There are gigs where you sway, sip, nod politely. And then there are nights like this, where you stand so close to the stage at Gorilla you can see the whites of a man’s knuckles before he drives them through a prop pint glass.
For Those I Love is theatre as much as it is gig. It is performance art disguised as a rave, a wake dressed up as a club night. From the opening swell of “Of The Sorrows” into “This Is Not the Place I Belong”, David Balfe doesn’t so much perform as unload. The projected visuals behind him, stark and beautifully constructed, feel less like backdrop and more like memory made physical. Faces flicker, CCTV angles shift, webcams strapped to microphones turn the room into both audience and accomplice.
Up close, it is almost uncomfortable. You’re not watching a frontman glide through a set, you’re witnessing someone drag their insides into the light. When he smashes that glass in a moment of choreographed rage, it lands somewhere between catharsis and confrontation. The crack rings out and for a split second you wonder if you should be watching at all. That’s the power of it.
“No Scheme” lands like a manifesto. On record, critics often point to its elastic production, the way Balfe threads spoken word grief through euphoric electronics, a collision of working class reality and dancefloor release. Live, that tension tightens. The bass swells and the crowd roars, but his delivery never tips into sentimentality. It’s blunt, specific, almost journalistic. In the sweatbox of Gorilla, it feels less like nostalgia and more like testimony.

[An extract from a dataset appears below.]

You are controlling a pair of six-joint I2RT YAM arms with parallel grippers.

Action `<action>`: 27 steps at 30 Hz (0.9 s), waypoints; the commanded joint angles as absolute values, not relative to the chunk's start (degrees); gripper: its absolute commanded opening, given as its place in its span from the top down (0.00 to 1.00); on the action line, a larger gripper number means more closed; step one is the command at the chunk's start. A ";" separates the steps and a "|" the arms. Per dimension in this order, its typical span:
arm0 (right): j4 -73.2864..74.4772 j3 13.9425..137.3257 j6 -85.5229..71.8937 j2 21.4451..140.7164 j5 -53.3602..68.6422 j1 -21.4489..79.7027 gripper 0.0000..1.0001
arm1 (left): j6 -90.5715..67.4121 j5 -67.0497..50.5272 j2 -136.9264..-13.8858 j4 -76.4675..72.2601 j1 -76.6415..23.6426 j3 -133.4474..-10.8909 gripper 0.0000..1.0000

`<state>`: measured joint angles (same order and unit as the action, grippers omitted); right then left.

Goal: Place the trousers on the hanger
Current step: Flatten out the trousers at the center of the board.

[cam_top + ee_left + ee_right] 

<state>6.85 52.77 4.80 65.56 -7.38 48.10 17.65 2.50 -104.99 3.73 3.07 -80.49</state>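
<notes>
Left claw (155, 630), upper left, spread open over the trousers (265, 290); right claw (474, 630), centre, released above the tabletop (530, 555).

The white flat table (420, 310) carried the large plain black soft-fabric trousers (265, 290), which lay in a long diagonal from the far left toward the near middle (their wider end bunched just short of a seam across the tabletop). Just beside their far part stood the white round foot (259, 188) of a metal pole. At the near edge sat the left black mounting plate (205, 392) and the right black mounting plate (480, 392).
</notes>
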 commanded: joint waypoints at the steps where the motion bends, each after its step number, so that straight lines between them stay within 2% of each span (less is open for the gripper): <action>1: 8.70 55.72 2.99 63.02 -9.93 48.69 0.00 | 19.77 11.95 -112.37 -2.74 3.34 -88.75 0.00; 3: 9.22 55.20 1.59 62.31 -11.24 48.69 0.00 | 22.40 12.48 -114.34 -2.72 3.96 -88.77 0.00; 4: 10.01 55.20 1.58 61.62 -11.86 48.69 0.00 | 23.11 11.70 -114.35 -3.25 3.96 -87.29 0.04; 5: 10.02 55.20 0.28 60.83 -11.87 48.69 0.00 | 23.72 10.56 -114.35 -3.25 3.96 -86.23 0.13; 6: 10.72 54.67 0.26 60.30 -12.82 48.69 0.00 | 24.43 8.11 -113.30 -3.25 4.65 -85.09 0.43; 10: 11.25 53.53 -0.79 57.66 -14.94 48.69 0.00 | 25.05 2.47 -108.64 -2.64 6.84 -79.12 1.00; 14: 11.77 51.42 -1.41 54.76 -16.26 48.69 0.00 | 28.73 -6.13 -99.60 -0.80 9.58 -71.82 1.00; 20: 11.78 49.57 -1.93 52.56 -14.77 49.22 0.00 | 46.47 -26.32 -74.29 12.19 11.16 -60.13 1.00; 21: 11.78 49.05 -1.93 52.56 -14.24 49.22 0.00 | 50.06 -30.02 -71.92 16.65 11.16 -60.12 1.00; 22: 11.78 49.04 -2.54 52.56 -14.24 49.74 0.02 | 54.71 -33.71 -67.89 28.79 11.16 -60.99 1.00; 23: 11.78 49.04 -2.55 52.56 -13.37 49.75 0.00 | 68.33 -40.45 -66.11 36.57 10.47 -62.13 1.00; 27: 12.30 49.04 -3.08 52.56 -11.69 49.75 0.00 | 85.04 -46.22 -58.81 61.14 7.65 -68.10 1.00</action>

Then there’s “Birthday / The Pain”, with “The Pain” striking first and that “I Came Back To See The Stone Had Moved” outro lingering like a bruise you keep pressing. Reviews of the studio cut often highlight its ability to turn personal loss into communal ritual, layering voice over club beats until grief becomes something you can move to. In the room, it’s heavier. Phones rise but not in the usual detached way. People aren’t filming for content, they’re documenting proof they were here for this. The chorus hits and it’s part hymn, part howl.
The stagecraft deserves its own applause. CCTV cameras perched like watchful ghosts, webcams clamped to mic stands, projecting skewed, intimate angles onto the screen behind him. It’s inventive without being gimmicky. The technology doesn’t distract, it deepens. You’re watching him and simultaneously seeing him refracted, distorted, multiplied. It mirrors the themes, how memory fractures and reforms.
By the time we reach the final stretch, “Top Scheme”, “You Live / No One Like You”, and “I Have a Love” with that tender “Dear James” outro, the room feels different. There’s sweat dripping from the ceiling pipes, strangers with arms over shoulders, a shared understanding that this is bigger than a setlist. You can tell it means everything to him, to have a room full of people shouting these words back. Not in a polished, arena way, but in a fragile, fiercely earned way.
And that’s the thing. You don’t leave a For Those I Love show humming a hook. You leave feeling like you’ve been allowed into something raw and sacred. It’s not comfortable, it’s not distant, and it certainly isn’t casual. It’s immersive, intense, and utterly sincere.
He didn’t just play Gorilla, he turned it inside out, and it was an astonishing reminder of how powerful live music can be when it’s this honest.